Pillar Two: Impaired Laryngotracheal Protection

            Moving food and liquid materials from the oral cavity into the esophagus requires one of the most complex biomechanical systems in the body. Muscle weakness of the laryngeal/pharyngeal musculature is one of the primary associated causes of oropharyngeal dysphagia.  Aspiration is the direct consequence of impaired oropharyngeal/esophageal muscle strength, coordination and/or mucosal sensation (Bock et al., 2017). It is the consequence of reduced or altered biomechanical closure of the laryngeal valves necessary to prevent entry of material (saliva, mucous, liquids, thicker foods, regurgitated stomach chum) into the lower respiratory system (Bartlett & Gorbach, 1975; Huxley et al., 1978).  However, aspiration is not the cause of BAP. In healthy individuals, larynx protection of the lower airway begins with arytenoid adduction approximating the aryepiglottic folds to midline and tilting anteriorly to the base of the epiglottis, nearly totally obliterating the laryngeal vestibule. Next epiglottis inversion covers the closed larynx aditus and adduction of the ventricular and true vocal folds further seal off the airway resulting in apnea (Vose & Humbert, 2019).   Aspiration of material is not a simple event. Aspiration is the consequence of impaired physiological factors, such as timing, force, pressure, amplitude, and velocity, that impair the movement of the bolus through the pharynx into the esophagus.

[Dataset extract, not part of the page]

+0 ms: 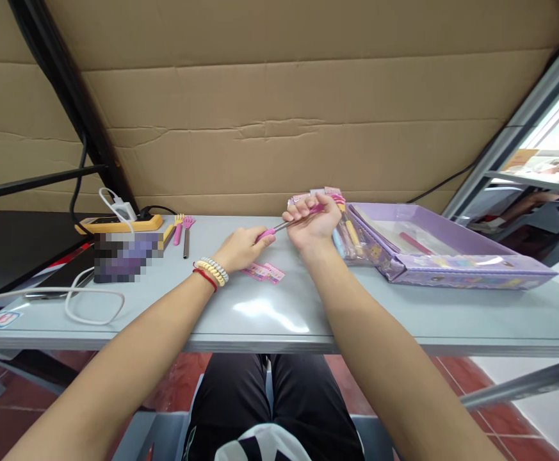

            Aspiration events are relatively common among healthy individuals.  Bartlett and Gorbach (1975) reference the early work of Amberson in 1937 who reported finding contrast material in the lungs of patients the following day after placing contrast material in their mouths while asleep.  Huxley and colleagues (1978) reported that 45 percent of normal subjects aspirated during deep sleep, and 70% of patient with depressed consciousness aspirated. Similar findings were reported by Gleeson, Eggli, and Maxwell (1997). In healthy people, there are no ill-effects even though the aspirate contains bacterial organisms. Evidence continues to support the premise that microaspiration of trace amounts of liquids, including secretions, is a normal occurrence (Bartlett & Gorbachev, 1975, Dickson et al., 2016; Bock et al., 2017; Todd et al., 2013; Dickson et al., 2014).  Microaspiration is defined as subclinical aspiration of small droplets (Lee et al., 2010 Am J Med), and is highly associated with BAP development. It is, however, difficult to observe and document.  It is more commonly reported with intubated ventilator patients. Seepage around the inflated endotracheal cuff is microaspirated into the lower respiratory system.  Macroaspiration, or aspirating larger amounts of foods or liquids, is suspected during meals but also is not directly observed.  The common belief is that macroaspiration during meals, or prandial aspiration, may be responsible for pneumonia.  Clinical research is lacking in support of this factor.  Feinberg et al. (1996) did not find a simple and obvious relationship between prandial aspiration and pneumonia.  Wet vocal quality and coughing may or may not indicate aspiration and instrumental swallowing studies should be administered if there is concern. Miller and associates (2005) state that macroaspiration is not associated with an increased rate of pulmonary infection. 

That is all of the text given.